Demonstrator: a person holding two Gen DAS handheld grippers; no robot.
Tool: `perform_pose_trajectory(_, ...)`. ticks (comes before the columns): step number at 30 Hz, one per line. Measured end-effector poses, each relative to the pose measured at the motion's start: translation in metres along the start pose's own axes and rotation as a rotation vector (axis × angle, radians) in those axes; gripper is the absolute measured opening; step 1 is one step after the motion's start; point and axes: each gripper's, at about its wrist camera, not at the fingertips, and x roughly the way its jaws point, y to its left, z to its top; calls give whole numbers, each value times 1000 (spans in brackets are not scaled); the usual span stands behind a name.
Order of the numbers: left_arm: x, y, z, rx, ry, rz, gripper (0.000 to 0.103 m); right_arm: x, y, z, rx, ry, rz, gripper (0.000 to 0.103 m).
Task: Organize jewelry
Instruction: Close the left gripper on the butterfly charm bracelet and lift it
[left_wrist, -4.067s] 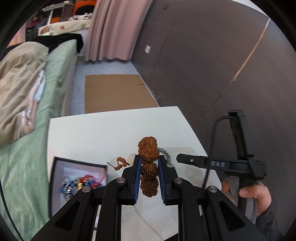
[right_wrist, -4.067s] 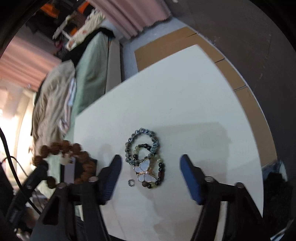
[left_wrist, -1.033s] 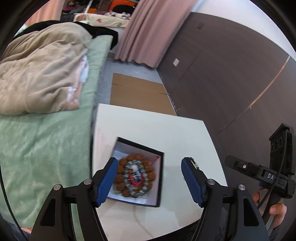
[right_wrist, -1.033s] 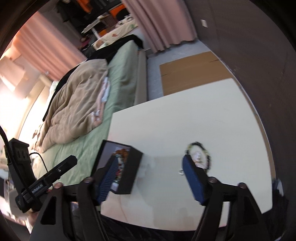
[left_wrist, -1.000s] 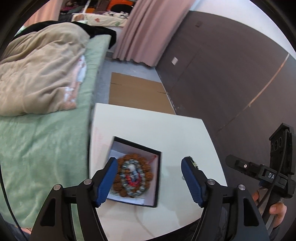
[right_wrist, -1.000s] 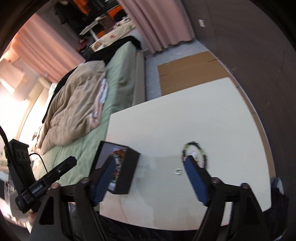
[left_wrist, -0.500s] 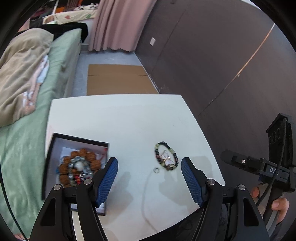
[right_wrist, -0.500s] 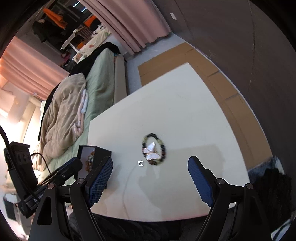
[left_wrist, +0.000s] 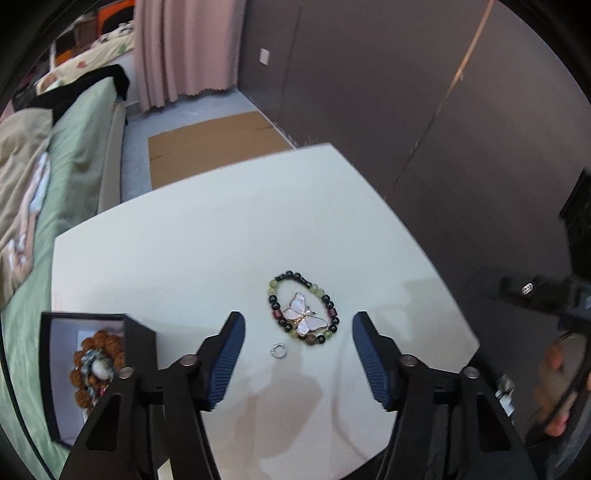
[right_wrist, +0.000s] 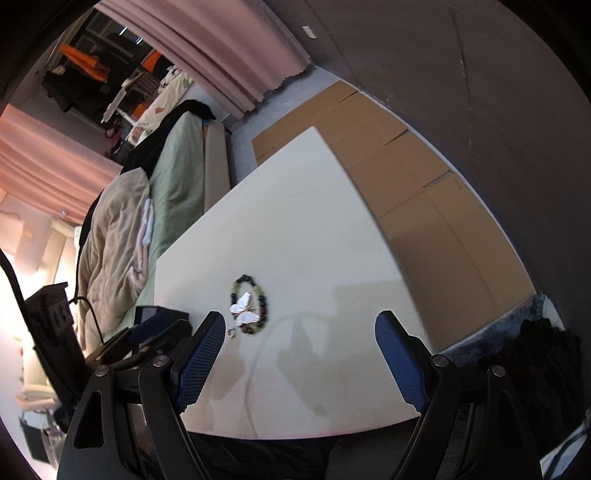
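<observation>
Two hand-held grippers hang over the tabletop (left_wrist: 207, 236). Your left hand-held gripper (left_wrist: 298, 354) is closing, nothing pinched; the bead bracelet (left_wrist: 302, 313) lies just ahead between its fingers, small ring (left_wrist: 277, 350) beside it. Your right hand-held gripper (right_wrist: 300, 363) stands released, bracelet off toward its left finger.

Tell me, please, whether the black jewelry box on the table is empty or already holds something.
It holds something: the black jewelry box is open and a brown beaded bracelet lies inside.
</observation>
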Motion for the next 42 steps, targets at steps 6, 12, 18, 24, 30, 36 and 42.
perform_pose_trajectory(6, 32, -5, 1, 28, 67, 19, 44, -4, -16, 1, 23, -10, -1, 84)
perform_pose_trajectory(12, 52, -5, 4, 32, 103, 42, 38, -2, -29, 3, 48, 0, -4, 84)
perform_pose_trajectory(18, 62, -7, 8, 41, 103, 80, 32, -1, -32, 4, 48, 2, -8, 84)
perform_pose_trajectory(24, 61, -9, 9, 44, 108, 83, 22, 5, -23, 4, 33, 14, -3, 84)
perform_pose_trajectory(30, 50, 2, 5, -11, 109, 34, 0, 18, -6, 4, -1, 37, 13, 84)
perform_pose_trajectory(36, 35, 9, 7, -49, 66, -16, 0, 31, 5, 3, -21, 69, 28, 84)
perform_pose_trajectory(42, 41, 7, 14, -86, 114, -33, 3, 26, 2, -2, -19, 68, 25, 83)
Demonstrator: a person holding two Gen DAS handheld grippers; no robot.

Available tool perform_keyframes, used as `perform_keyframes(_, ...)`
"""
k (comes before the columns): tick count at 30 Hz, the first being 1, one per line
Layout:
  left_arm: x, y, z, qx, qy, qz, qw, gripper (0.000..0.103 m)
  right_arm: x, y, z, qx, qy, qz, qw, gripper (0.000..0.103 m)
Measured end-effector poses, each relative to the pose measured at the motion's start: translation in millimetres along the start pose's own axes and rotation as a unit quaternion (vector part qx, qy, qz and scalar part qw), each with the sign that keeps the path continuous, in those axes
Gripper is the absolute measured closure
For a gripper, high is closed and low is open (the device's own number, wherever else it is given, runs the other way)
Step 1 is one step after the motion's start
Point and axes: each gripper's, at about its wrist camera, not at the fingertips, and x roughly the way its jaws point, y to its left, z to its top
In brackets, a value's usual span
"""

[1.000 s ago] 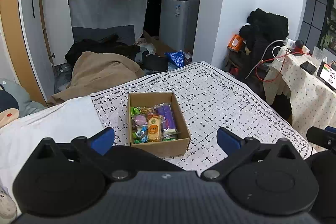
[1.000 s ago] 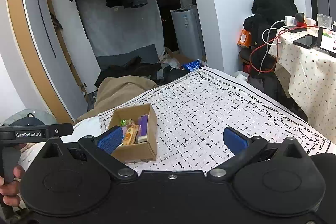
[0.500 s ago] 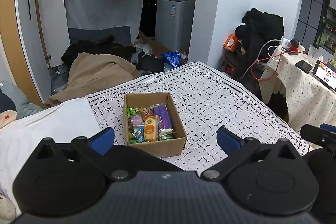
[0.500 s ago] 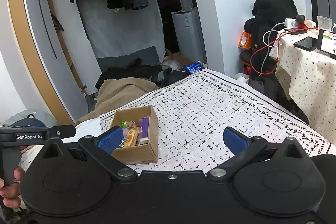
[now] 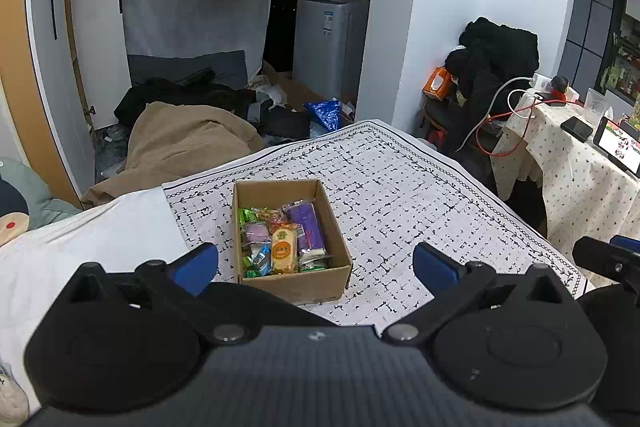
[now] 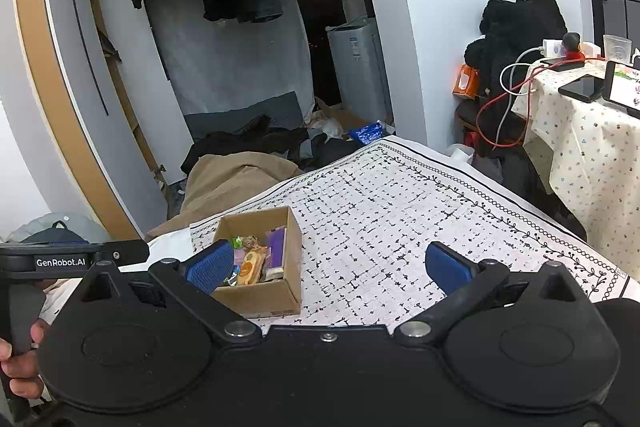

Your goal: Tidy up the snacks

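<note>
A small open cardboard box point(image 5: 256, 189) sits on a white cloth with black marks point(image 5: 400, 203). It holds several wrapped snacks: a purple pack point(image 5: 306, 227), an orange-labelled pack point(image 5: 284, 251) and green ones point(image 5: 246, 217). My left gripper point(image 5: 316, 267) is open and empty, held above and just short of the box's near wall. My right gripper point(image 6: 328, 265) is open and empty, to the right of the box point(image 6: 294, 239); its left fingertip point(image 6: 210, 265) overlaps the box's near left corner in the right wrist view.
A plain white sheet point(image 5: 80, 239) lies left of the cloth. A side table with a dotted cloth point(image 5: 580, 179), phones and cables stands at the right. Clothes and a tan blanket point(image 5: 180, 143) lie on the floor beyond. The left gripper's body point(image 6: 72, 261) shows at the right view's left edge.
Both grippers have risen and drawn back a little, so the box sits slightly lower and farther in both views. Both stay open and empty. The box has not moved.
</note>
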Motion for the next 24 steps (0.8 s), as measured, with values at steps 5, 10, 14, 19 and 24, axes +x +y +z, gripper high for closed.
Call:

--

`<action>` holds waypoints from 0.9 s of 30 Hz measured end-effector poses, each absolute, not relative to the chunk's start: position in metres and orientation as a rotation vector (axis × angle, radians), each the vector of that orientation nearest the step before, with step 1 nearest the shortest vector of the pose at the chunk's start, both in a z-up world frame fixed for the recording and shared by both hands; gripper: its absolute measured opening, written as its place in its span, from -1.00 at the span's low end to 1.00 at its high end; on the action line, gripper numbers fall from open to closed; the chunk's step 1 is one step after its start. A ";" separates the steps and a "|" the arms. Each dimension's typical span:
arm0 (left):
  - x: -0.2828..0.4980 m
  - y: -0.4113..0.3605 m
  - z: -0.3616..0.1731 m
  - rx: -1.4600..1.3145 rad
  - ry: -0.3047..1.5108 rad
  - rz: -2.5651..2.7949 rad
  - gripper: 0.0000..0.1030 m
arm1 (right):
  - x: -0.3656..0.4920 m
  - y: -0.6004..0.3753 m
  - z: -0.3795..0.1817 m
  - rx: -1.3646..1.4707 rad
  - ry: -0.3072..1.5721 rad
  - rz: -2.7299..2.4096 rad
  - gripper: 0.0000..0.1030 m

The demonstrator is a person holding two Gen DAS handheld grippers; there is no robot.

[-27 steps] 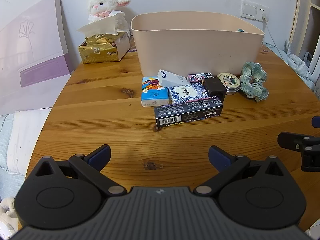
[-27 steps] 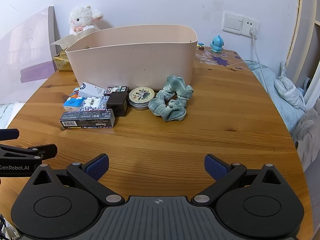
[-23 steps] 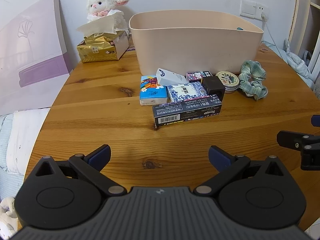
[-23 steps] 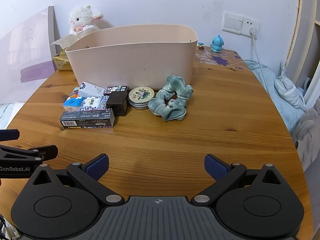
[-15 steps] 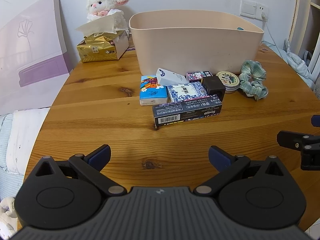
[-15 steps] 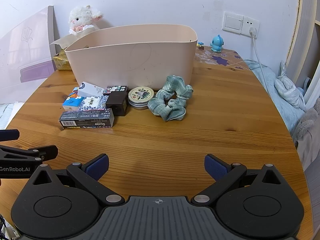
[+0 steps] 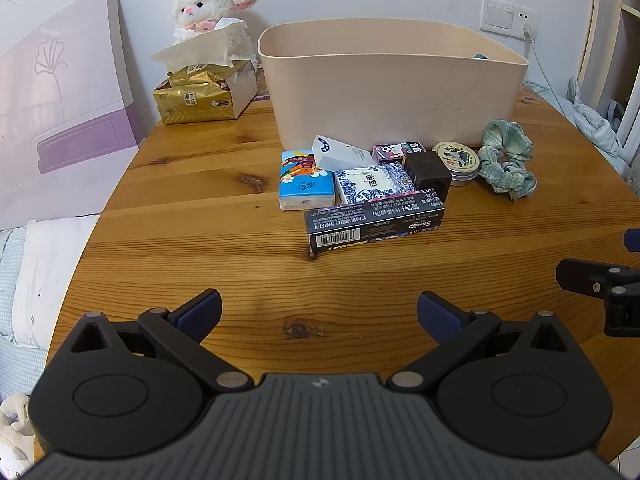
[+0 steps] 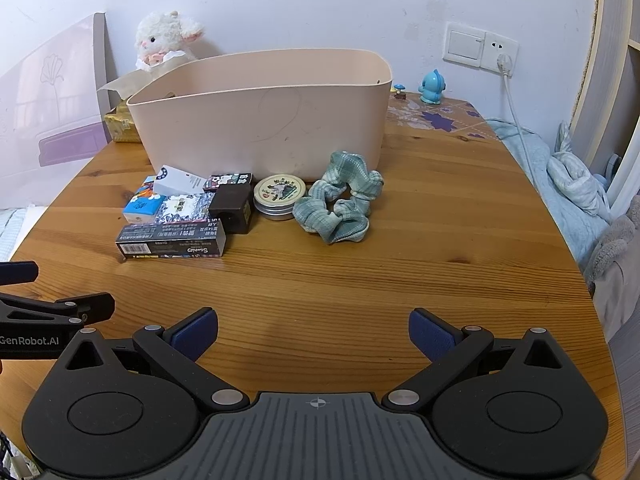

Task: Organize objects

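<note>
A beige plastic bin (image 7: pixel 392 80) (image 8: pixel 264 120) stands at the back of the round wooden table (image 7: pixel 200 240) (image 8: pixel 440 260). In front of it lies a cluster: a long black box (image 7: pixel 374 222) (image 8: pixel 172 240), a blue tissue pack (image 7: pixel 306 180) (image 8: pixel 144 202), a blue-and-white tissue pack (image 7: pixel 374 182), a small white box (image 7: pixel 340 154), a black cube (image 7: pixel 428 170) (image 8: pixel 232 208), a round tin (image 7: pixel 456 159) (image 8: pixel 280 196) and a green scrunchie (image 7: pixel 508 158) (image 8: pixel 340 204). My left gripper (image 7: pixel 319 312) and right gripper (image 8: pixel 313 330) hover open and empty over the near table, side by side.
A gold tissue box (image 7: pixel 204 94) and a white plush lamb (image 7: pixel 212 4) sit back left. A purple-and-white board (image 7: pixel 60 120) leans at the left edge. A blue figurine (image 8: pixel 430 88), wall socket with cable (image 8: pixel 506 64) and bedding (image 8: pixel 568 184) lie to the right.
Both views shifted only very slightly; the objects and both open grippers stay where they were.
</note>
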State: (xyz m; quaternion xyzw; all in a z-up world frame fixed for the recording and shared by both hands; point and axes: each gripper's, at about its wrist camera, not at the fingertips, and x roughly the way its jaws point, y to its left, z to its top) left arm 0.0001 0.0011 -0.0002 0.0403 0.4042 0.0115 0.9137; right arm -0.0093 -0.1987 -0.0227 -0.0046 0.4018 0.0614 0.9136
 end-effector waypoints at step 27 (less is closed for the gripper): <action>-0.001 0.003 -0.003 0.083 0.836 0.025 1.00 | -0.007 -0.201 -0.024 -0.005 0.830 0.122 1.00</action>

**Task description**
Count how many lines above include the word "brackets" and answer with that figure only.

**Task solution**
2